Recognized by marine ecologists for fifty years, the bull kelp forest is just beginning to be recognized by the general public as foundational to the biodiversity of coastal ocean waters. As we humans slowly try to shift from systems of resource extraction—which results in the extraction of resilience out of the kelp forests and other essential ocean and terrestrial habitats—to the project of rebuilding resilience, there is wonderful work at hand. Kelp restoration sites abound and research into kelp life cycles, and genomics is finally getting the funding and attention it deserves. Amazing partnerships and collaborations are offering inspiration and mentorship from one region to another. Kelp forest restoration is becoming a major focus for agencies, academics, Tribes, and artists alike. Bull kelp farming is being explored as a new industry for human consumption and also experimentally as a carbon sequestration strategy. The 30 x 30 initiative, (an initiative to conserve 30% of terrestrial and marine habitat by 2030) is taking hold in regional, state and national programs that have real teeth for action. We humans need to do all we can to allow the opportunism, the resilience and majesty of the ocean forests of bull kelp to heal themselves, to work their wonder and magic.

Language

Indigenous Peoples have their own unique languages with verb-based names for flora and fauna that describe the attributes and histories of myriad species within their traditional territories. Increasing our awareness about the great diversity of Indigenous cultures and languages can help us to better parse the English language we use to tell these stories of the oceans, for language informs our relationships with them and the rest of the natural world. This website, written in the English language, is what we have to work with. But we can learn alternate words and names, use imagery and stories to expand our notions of what is possible, learn from the past, and reimagine different and better ways of engaging with each other and nature.
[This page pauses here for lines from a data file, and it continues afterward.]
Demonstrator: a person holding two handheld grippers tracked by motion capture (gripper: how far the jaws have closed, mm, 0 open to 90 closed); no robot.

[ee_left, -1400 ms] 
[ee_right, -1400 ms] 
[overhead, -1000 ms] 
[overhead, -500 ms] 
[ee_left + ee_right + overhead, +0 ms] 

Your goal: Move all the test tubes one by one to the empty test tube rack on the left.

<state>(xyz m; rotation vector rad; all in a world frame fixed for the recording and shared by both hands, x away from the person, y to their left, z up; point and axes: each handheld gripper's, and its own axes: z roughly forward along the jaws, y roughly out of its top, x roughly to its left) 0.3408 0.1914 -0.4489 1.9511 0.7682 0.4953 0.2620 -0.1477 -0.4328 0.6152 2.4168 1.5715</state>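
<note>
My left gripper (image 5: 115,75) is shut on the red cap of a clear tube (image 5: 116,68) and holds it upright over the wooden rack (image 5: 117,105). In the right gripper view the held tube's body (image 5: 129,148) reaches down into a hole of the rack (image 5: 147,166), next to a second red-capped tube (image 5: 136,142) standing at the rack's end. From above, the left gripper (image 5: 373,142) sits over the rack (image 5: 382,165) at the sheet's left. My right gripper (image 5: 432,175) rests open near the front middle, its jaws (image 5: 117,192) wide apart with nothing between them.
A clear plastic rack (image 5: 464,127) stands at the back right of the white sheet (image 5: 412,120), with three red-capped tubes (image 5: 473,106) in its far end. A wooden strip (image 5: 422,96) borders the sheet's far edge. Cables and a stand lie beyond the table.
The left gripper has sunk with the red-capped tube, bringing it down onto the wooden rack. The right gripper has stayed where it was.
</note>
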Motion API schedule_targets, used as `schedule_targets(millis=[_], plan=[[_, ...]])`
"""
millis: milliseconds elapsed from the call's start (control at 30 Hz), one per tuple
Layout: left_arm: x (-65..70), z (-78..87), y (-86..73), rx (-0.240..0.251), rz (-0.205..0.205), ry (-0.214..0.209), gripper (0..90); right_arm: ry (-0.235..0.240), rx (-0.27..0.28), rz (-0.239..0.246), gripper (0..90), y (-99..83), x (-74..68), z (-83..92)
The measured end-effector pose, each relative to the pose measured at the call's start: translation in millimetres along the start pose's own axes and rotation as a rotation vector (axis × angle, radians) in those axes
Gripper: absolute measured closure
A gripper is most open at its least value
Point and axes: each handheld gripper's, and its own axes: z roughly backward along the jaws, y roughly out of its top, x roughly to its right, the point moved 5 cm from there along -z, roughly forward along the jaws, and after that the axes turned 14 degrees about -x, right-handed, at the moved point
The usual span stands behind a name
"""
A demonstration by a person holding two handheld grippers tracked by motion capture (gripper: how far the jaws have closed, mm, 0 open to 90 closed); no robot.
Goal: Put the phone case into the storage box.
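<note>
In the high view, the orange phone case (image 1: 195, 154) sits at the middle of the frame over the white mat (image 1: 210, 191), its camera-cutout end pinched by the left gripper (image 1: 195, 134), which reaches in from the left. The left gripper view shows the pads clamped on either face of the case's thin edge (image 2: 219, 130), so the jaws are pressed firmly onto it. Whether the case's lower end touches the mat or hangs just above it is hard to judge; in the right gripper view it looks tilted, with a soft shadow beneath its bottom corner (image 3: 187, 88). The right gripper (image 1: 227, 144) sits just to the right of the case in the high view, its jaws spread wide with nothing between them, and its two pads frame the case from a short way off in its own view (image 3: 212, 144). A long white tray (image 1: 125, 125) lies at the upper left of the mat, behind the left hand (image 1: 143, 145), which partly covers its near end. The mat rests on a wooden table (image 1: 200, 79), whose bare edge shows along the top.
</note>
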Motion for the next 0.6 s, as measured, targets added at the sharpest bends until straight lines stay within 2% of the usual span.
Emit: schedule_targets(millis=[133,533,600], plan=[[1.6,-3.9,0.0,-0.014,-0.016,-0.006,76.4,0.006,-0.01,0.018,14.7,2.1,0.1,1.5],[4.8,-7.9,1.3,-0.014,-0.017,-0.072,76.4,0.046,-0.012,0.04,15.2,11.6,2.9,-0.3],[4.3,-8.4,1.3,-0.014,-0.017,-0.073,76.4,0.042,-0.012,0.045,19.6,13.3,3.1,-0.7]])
Hawk Rosales, an Indigenous land defender of Ndéh (Apache) ancestry, makes us aware of how limited the English language is, but that we can all participate in learning the language of nature:

“English is entirely unsuited for describing all things Indigenous. Languages foreign to the lands and waters of this hemisphere do not contain the words, ideas, or even the sounds needed for conveying the depth and intricacy of Indigenous understandings of the natural world. Central to the place-based cultural lifeways of Indigenous Peoples are our languages.

Our languages enshrine and order the unique attributes of these places and their myriad interactions, and the realities within which they exist—both physical and metaphysical. Like the lands, waters, and skies, Indigenous languages are supremely beautiful and powerful. They derive from and describe origins, behaviors, and relationships among the many beings and elements of specific places. These places include the animal, plant, human, and spirit relations who have dwelt in them since time immemorial.

…nature is asking that we take responsibility, that we act to defend and participate in its healing. Anyone who takes a sincerely respectful and patient approach can begin learning nature’s language and ways. Becoming nature’s friend and ally is meant to be a lifetime experience. But it’s a journey that is never too late to begin.”

Excerpted from “Indigenous Perspectives are Crucial for Conservation.” Hawk Rosales. Published in Redwoods magazine. December 9, 2020. Quote re-published with permission of Save the Redwoods League.